Individual trials consisted of pairs of word items where the same word, intact or low-pass filtered, was paired with the same word and same intonation (rise–rise or fall–fall—same trial) or with the same word with different intonation (e.g., rise–fall or fall–rise—different trial). There were equal numbers of same and different trials, and each item appeared in the first and second position in each pair. This combination of same and different trials (2), pair position (2), item quality (2), and item (12), yielded 96 Thai intact trials, 96 Thai filtered trials, 96 English intact trials, and 96 English filtered trials. The inter-stimulus interval (ISI) within item pairs was 500 ms and 3 s between pairs.
Musical task stimuli
Music stimuli consisted of descending and ascending major and minor third musical intervals. An interval of a third (3rd) was chosen as it was similar in magnitude to the variation in pitch in the rising and falling contours of the spoken items used as stimuli in the word task while also constituting a recognizable musical event. To emulate the iambically stressed spoken items, the musical intervals were played with a weak–strong pattern with the first note of the interval lasting for 200 ms and the second note lasting for 400 ms (eighth note—quarter note pattern). Like the spoken items, the musical intervals consisted of a complex waveform, in this case a sawtooth. Ascending intervals began on G4 (392 Hz) and descending intervals ended on G4. There were 12 ’same’ and 12 ‘different’ interval combinations. The 12 different trials consisted of four trials wherein the contour or direction of the interval differed (e.g., ascending major 3rd paired with descending major 3rd); four trials in which both contour and interval differed (e.g., ascending major 3rd paired with descending minor 3rd); and four trials in which only the interval differed (e.g., ascending major 3rd paired with ascending minor 3rd). Four practice trials consisting of major and minor 3rds from D4 (293.66 Hz) preceded the experimental trials.

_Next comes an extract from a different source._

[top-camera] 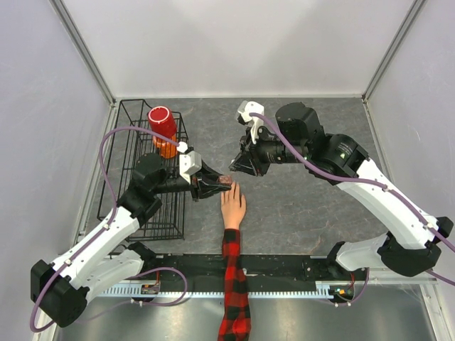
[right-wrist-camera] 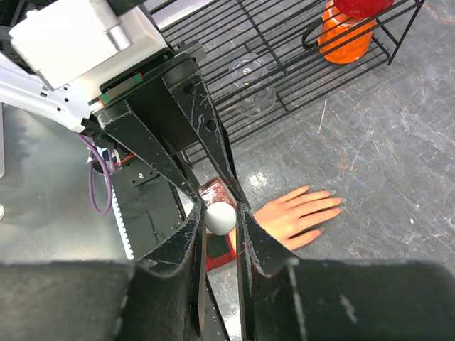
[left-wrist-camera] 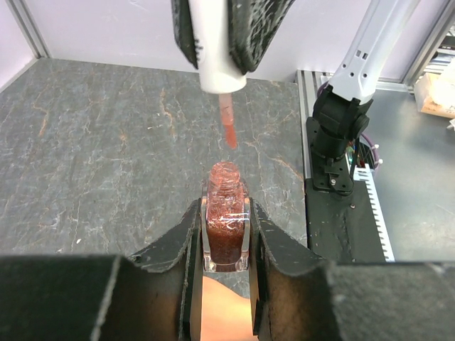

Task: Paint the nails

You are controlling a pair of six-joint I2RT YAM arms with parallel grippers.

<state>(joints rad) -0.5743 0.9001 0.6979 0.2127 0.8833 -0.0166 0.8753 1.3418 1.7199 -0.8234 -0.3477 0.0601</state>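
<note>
Top external view: the left gripper (top-camera: pixel 222 186) is clamped on the nail polish bottle (top-camera: pixel 226 180) at the far end of the mannequin hand (top-camera: pixel 233 207), which lies flat on the tabletop (top-camera: pixel 298 206). The right gripper (top-camera: pixel 238 165) is close by, and detail there is too small to read. Left wrist view: the right gripper pinches the white cap (left-wrist-camera: pixel 220 67), its brush (left-wrist-camera: pixel 228 126) hanging clear above the open neck, so I would carry it low and steady to the hand. Right wrist view: the nails (right-wrist-camera: pixel 337 202) show beside the gripper, but the cap hides the brush.

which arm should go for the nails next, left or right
Right: the right claw grips the brush cap, brush out above the open bottle. The left claw only holds that bottle.
</note>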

Frequency discrimination task stimuli
Tones 400 ms in length were generated as sine waves sampled at 22 kHz, 8-bit resolution. The tones ranged from 392 Hz (G4) to 416 Hz (~ G#4) and were separated by steps of 2 Hz yielding 13 different tones. All tones were paired with the lowest tone in both a rising and falling combination, for example, 392 Hz–394 Hz and 394 Hz–392 Hz. A gap of 100 ms separated presentation of the two 400 ms tones. Sound level was 50 dB SPL.
Equipment
Speech stimuli were recorded digitally using a Tascam DA-20 MKII DAT recorder through a RØDE NT2 microphone. The fundamental frequency and length of each speech item were checked and items normalized for loudness using Macromedia SoundEdit 16. Speech items were low-pass filtered at 400 Hz using the Butterworth filter in Matlab (The MathWorks, Inc). Auditory stimuli and written instructions were sequenced and presented using SuperLab 1.74 (Haxby, Parasuraman, Lalonde, & Abboud, 1993), and presented in both Sydney and Bangkok on a Macintosh Powerbook G3 with external keyboard, mouse, and AKG K270S stereo headphones. The digit keys 0 and 1 on the keyboard’s numeric pad were used to indicate ‘same’ and ‘different’ responses.
Procedure
Written informed consent was obtained. Word stimuli were presented in four blocks of 96 trials each: Thai-intact, Thai-filtered, English-intact, and English-filtered. The presentation order of blocks was counterbalanced across participants, and there was a new random order of trials within blocks for each participant. Participants were instructed to attend to the acoustic properties of the items and judge whether items in a pair were exactly the same or different. They could respond at any time after the onset of the second item in a pair. Each block was preceded by practice trials to familiarize participants with the task and the nature of the stimuli.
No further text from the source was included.